» **TO DO**
Some lines in the material below hold the word "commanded". Copy all of them.

» **STUDY MATERIAL**
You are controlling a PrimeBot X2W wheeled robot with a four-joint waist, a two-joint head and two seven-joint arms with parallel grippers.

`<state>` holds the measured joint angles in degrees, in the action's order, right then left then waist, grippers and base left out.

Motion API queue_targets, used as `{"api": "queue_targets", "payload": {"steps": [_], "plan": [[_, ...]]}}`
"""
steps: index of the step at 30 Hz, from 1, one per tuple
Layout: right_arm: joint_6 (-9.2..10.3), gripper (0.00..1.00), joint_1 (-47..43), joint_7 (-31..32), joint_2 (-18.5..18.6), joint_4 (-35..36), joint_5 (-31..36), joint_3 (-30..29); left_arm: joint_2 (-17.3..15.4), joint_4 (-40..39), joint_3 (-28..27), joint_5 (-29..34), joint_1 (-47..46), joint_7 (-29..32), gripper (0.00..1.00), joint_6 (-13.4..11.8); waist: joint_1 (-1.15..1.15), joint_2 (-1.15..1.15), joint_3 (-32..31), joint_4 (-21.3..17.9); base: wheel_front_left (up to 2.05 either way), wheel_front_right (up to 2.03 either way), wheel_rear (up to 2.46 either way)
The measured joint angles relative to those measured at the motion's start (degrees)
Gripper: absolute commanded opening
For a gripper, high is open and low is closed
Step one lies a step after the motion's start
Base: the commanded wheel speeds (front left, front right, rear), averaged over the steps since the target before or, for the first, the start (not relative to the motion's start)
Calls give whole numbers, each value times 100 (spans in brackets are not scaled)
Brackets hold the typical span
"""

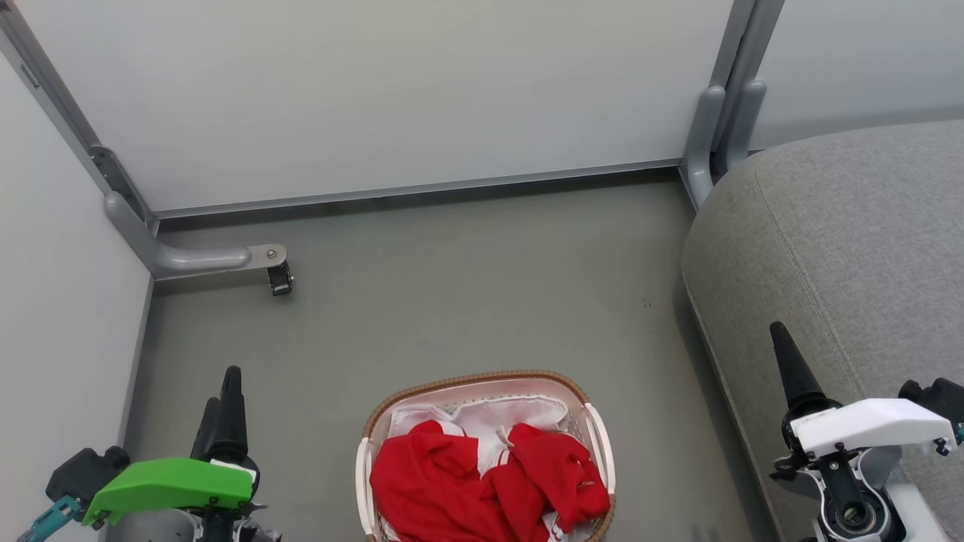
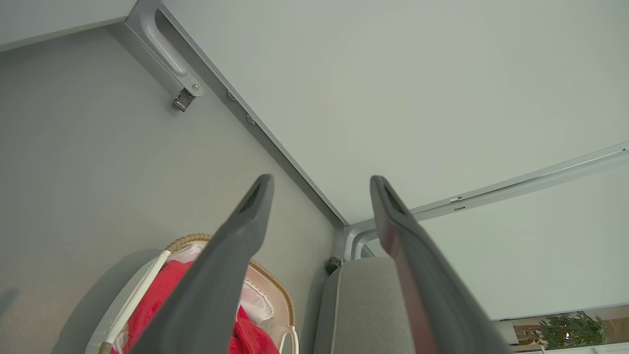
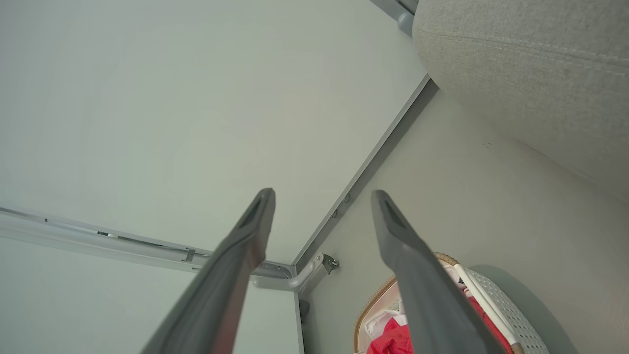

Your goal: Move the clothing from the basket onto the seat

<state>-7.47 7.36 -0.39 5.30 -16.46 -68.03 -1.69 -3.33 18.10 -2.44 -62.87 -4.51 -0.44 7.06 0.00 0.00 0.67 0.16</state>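
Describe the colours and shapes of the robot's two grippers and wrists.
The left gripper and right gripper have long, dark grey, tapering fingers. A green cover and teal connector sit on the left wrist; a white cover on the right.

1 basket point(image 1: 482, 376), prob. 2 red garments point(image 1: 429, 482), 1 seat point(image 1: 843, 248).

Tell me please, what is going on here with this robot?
Nothing is being handled yet. The red clothing lies in the basket on the floor, between the robot's arms. The left gripper and the right gripper are both open and hold nothing. The grey seat stands to the robot's right, with no clothing on the part that shows.
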Motion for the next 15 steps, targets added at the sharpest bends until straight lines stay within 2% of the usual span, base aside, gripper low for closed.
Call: {"api": "queue_targets", "payload": {"steps": [15], "plan": [[0, 100, 121, -311, 153, -124, 1418, 332, -130, 177, 327, 1416, -45, -313, 100, -118, 0, 0, 48, 20, 0, 0, 0]]}}
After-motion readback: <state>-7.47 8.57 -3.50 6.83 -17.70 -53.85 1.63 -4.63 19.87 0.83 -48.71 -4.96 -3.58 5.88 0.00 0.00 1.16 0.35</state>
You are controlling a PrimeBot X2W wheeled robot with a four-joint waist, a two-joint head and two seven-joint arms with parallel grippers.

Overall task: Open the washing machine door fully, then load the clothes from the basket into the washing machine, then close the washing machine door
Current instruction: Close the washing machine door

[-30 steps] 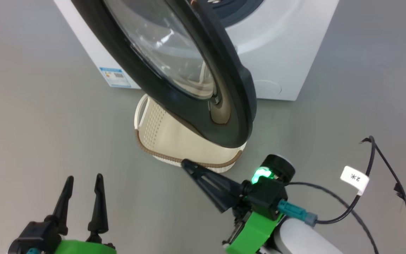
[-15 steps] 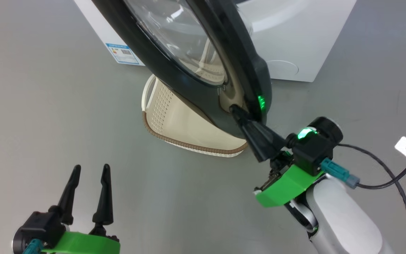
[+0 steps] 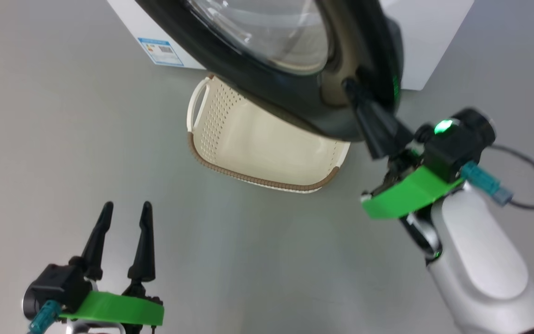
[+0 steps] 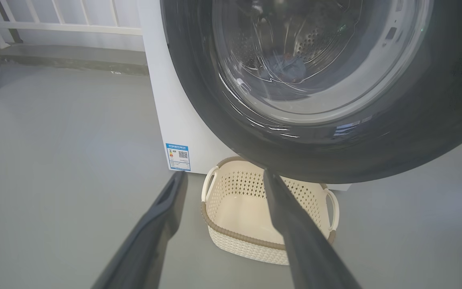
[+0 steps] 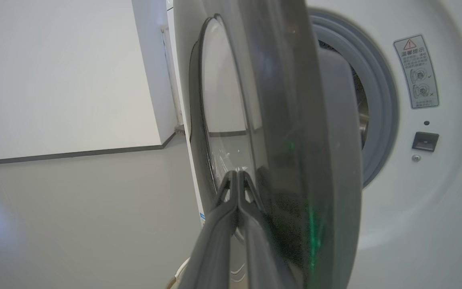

» **WRITTEN ANSWER**
Gripper: absolute commanded opening
Base: the commanded wheel speeds (front left, front right, rear), averaged over the steps since the target before or, for the first, the start (not relative to the motion's start)

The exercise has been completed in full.